As bits of plaster fell on his head, he wondered why he’d never thought of that: tuck the packet of letters into a convenient crevice and plaster the lot over. It wanted only a thin coat of plaster and a little skill to make it blend in. An artist—the one who’d done the work in the first place, would have noticed. But even a sharp eye like James’s could easily miss it. The packet would appear to be another fold in the drapery—and he’d been looking for letters, paper.

  “You needn’t fear they’re damaged,” she said as she went on with her cautious work. “I took care. I wrapped them in oilcloth to protect them from the wet plaster, then I wrapped a rough cloth over that, so the plaster would stick properly. It worked out well. It made the packet more rounded, so it resembled a fold of the drapery.”

  “I had read that the great courtesans of Venice were extremely well educated and multitalented,” he said. “But I never heard of their learning plasterwork.”

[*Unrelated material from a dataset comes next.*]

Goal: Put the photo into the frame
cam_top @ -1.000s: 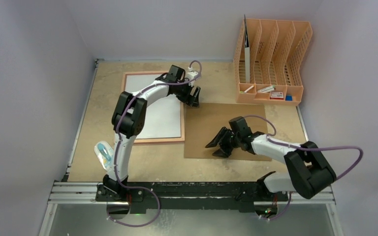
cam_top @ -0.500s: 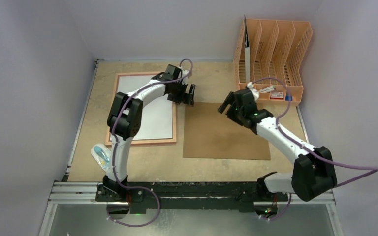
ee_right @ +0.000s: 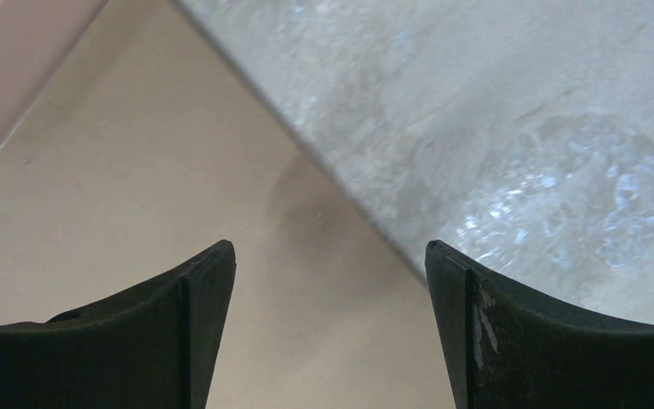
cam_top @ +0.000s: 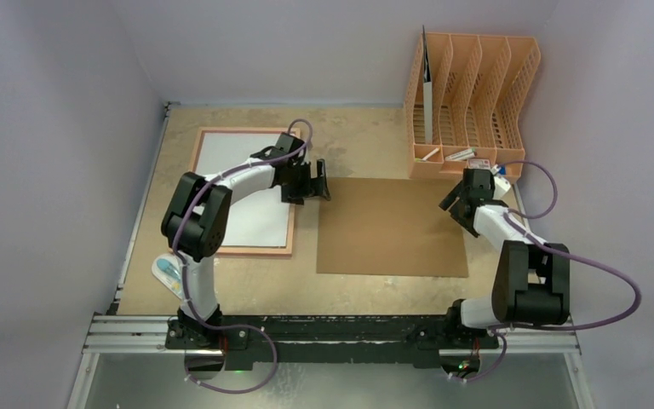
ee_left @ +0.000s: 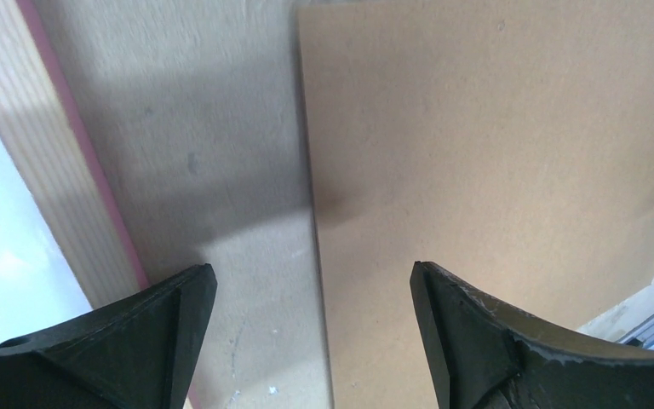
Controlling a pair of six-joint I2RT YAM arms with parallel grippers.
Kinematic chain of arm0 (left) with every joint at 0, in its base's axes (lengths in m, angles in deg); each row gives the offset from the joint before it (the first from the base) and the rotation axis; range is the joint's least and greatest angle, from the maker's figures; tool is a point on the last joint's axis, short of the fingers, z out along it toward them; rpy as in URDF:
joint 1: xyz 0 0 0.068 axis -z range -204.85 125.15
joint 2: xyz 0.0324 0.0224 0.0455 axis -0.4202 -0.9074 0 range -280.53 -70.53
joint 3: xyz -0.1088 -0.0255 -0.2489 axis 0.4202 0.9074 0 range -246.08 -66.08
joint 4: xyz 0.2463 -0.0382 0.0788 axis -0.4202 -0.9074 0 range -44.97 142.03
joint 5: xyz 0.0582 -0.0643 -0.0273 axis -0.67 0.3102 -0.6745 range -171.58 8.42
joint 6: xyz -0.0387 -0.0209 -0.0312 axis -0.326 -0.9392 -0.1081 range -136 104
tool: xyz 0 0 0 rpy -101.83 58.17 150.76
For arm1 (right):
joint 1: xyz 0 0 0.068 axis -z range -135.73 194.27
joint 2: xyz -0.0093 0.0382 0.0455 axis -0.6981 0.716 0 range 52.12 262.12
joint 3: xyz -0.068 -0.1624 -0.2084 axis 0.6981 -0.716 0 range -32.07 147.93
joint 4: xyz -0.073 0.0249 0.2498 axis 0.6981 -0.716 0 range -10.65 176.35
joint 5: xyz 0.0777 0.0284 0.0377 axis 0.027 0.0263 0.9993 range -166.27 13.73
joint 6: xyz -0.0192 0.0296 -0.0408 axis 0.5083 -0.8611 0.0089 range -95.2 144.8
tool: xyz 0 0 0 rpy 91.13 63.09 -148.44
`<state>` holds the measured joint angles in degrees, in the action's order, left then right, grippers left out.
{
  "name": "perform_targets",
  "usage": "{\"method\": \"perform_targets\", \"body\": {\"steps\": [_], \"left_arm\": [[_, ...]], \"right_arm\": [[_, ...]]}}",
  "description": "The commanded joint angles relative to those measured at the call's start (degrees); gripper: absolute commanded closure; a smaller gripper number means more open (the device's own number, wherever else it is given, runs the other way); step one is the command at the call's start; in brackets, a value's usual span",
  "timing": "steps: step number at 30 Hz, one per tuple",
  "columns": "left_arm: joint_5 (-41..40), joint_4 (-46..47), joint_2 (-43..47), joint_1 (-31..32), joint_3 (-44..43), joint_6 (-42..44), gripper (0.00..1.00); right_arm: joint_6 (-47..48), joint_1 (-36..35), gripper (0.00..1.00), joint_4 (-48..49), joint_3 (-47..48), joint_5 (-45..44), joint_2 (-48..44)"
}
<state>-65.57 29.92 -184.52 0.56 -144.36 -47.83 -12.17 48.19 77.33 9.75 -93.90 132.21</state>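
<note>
Count: one large pink-edged wooden picture frame lies flat near the left edge of the desk. One photo sits inside it, white side up. One brown hardboard sheet lies mid-desk. One orange plastic file rack stands at the far right corner. We note both fingers pairs spread, empty: left end effector over the frame-board gap, right end effector over the board's far right corner.

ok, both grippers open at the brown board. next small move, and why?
Probably lower the left gripper and right gripper and pinch the brown board: each straddles one of its edges, and the photo lies white side up in the frame.
</note>
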Motion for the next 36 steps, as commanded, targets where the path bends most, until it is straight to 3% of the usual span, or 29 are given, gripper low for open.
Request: {"method": "perform_targets", "body": {"steps": [1,5,10,16,26,36], "left_arm": [[-1.9,-0.58,2.54,2.22,3.63,-4.72,0.1],[-1.08,1.0,3.9,3.2,6.86,-7.18,0.1],[1.33,3.19,4.86,4.09,10.53,-9.91,0.11],[5.69,6.85,4.65,5.22,13.36,-12.56,0.18],[12.58,11.57,6.72,6.4,13.61,-13.75,0.34],[13.67,8.28,13.8,6.39,10.18,-10.91,0.39]], "right_arm": [[0.16,2.77,0.16,2.42,0.01,-2.15,1.11],[2.22,4.59,0.15,5.81,-0.71,0.81,3.13],[5.03,9.36,0.15,9.49,-2.39,10.1,4.68],[4.54,10.04,0.17,12.12,-4.29,21.19,6.04],[3.01,9.97,0.23,18.46,-11.17,34.64,8.42],[0.77,9.95,0.27,21.53,-15.33,42.56,6.33]]}}
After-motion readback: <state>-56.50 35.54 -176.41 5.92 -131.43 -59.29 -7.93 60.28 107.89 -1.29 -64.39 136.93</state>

  “They were blondes; did you know that?” she said. “I think a reddish blond was the fashionable hair color. The ones who didn’t come by it naturally used a rather ghastly bleaching process.”

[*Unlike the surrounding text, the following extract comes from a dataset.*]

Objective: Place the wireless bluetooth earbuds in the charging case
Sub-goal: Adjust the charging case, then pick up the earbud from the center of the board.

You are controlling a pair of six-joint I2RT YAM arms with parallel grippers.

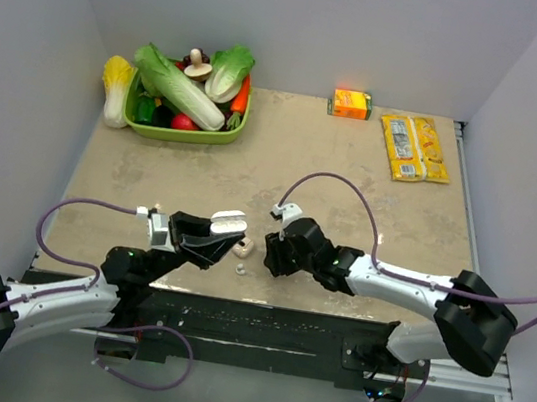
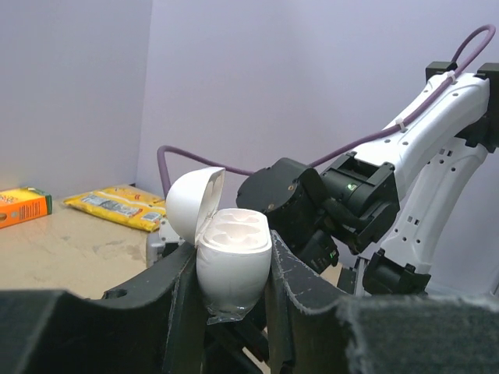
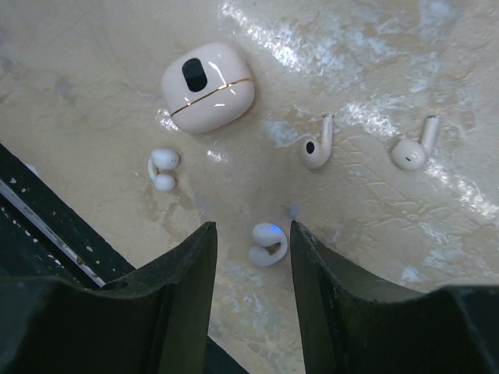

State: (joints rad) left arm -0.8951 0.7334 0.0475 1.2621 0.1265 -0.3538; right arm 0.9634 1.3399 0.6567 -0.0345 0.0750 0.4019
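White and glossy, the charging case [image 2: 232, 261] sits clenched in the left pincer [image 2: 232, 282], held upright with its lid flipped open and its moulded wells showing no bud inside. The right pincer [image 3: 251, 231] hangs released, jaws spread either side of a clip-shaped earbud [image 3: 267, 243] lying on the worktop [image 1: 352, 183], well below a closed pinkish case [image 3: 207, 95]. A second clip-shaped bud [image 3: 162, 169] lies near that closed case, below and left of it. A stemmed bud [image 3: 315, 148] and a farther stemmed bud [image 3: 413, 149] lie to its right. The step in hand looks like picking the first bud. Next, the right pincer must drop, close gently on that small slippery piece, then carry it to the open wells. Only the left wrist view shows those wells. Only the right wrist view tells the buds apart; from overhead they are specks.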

  “I like your hair exactly as it is,” he said. “But did these beauties work in plaster?”

  “They might have done,” she said. “Lots of ladies do in England, certainly. We learn in the schoolroom. Artistic pursuits. Sticking shells and such on the walls of playrooms, decorating man-made—or woman-made grottoes. Making plaster casts of our hands. Masks.”

  More chips fluttered down. She reached behind the boy’s bottom and took out a rounded packet. Then she quickly climbed down. Her eyes sparkled and her face was flushed.

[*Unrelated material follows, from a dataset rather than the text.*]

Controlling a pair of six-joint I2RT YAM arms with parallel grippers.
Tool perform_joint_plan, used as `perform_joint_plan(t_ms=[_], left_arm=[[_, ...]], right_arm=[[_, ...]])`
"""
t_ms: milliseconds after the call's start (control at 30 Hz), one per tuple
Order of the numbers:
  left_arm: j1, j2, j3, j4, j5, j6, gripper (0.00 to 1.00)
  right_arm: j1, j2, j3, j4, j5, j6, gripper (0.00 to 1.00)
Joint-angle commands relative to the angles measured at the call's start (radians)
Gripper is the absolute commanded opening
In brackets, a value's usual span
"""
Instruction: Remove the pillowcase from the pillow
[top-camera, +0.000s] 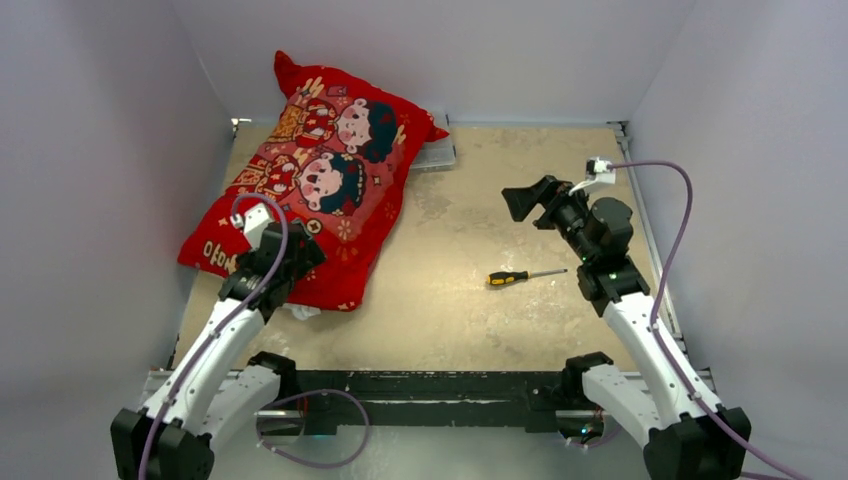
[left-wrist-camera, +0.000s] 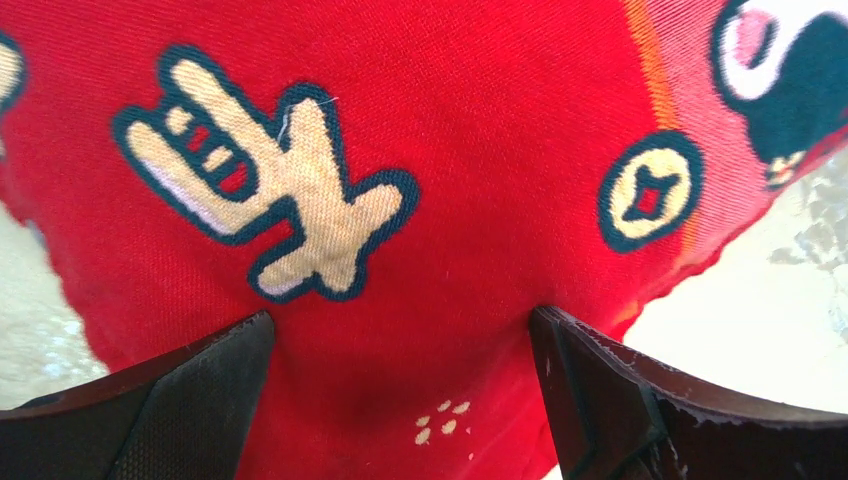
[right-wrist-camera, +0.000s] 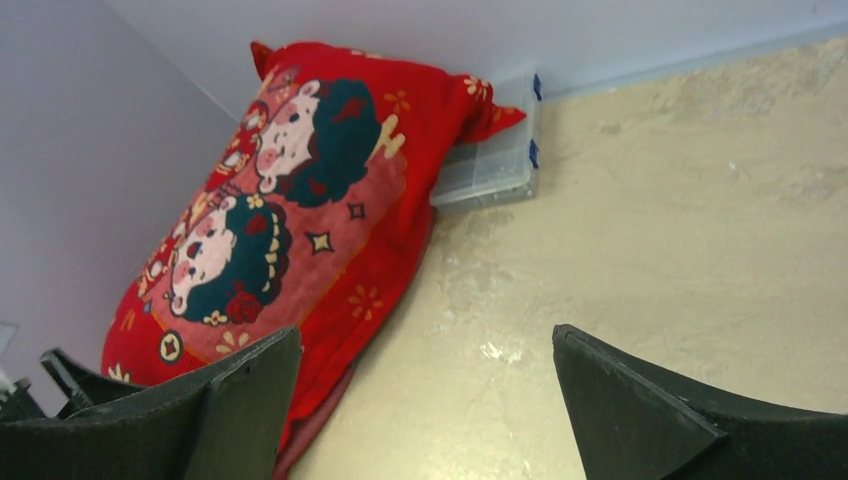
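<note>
The red pillowcase (top-camera: 315, 175) printed with two cartoon children lies at the back left, stuffed full and leaning against the left wall. The pillow is hidden inside it, except a small white bit (top-camera: 303, 311) peeking out at the near edge. My left gripper (top-camera: 300, 250) is open over the near end of the pillowcase. In the left wrist view its jaws (left-wrist-camera: 400, 325) stand wide apart with red fabric (left-wrist-camera: 450, 150) between and just beyond them. My right gripper (top-camera: 520, 203) is open and empty above the table at the right, facing the pillowcase (right-wrist-camera: 300, 200) from a distance.
A screwdriver with a yellow and black handle (top-camera: 525, 276) lies mid-table. A clear plastic box (top-camera: 432, 153) sits behind the pillowcase's far right corner, also in the right wrist view (right-wrist-camera: 490, 160). Walls enclose the table on three sides.
</note>
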Motion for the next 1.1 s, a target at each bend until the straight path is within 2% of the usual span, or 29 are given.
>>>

  He moved out of the way back as she stepped off the last rung onto the floor.

  She set down her knife. “There,” she said. She held out the packet. Bits of plaster still stuck to the outside. He took it.

  He stared at the thing in his hand. After all this time, after all the trouble, here it was. If he’d had to search again, he still wouldn’t have found it.

  He looked up at the ceiling, at the little bottom and legs, where only a few chips in the plaster offered any hint of something extra having been there. Even then, who’d know? The plasterwork was more than a century old, cracked here and there, patched here and there.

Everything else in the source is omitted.